Князь был прав. Наверное, был. Тимофей вспомнил надпись, которую Угрим ему однажды открыл. Дословно вспомнил. Надпись была проста и недвусмысленна. Забытые письмена, которые княжеская волшба на время обратила в знакомые буквицы, гласили: «В твоих руках — шестая часть Силы. Знай: единение частей целого есть начало вечной жизни и вечной власти».
Вот что начертано на магических самоцветах. Только это, и не буквицей больше.
— Нужно воссоединить Кости. И это всё, что нужно.
Угрим отступил от трона. Поднял с пола кристалл, в котором темнела согнутая в локте мумифицированная рука. Правая…
Вновь шагнул к трону.
Чуть склонился над иссохшим Кощеевым туловом, запертом в прозрачном гранёном коконе. Осторожно приложил к нему кристалл с десницей навьей твари. Туда, где под толстой оболочкой виднелся ровный срез на правом плече.

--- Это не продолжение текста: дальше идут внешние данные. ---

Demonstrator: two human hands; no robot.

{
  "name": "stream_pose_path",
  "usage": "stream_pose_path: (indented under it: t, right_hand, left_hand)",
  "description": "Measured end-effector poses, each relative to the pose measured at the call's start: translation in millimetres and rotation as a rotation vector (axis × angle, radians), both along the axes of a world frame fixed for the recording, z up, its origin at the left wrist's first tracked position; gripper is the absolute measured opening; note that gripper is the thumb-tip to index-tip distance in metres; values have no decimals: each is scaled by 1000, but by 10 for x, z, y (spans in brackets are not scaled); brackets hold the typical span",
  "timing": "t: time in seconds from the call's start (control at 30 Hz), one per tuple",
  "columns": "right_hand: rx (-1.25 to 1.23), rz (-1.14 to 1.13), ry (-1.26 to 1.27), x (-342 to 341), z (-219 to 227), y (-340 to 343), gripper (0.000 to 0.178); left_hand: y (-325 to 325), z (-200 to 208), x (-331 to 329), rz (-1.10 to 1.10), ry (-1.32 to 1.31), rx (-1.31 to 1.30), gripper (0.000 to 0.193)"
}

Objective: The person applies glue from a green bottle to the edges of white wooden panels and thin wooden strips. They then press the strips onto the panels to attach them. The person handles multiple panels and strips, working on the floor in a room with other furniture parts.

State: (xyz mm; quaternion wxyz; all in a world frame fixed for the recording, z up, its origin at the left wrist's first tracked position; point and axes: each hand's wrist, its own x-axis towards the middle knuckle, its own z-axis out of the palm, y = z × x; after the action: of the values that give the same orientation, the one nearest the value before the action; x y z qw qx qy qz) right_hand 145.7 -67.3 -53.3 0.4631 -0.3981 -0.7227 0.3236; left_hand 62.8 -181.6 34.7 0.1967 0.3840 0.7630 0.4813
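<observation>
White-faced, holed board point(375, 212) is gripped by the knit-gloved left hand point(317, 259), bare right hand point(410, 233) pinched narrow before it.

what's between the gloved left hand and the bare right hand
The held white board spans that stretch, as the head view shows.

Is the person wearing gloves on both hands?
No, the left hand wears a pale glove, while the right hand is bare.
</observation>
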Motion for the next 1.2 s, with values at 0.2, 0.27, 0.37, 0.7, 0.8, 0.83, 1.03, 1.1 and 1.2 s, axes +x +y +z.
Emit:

Грани кристаллов соприкоснулись. И…
Князь убрал руки.
Колдовской самоцвет с Кощеевой десницей остался на месте. Не упал, не скатился с трона. Один саркофаг слился с другим, притянутый неведомой силой. Два кристалла стали неотъемлемой частью друг друга.
— Получилось! — по губам князя скользнула улыбка. Глаза Угрима загорелись нездоровым блеском.
Вторая рука Кощея… Левая — к левому плечу. И вот уже три магических кристалла срослись воедино.
Потом — ещё два — с ногами. Кристаллы плотно прилегали один к другому и складывались друг с другом легко и надёжно, как избяные брёвна с вырубленными опытным плотником пазами.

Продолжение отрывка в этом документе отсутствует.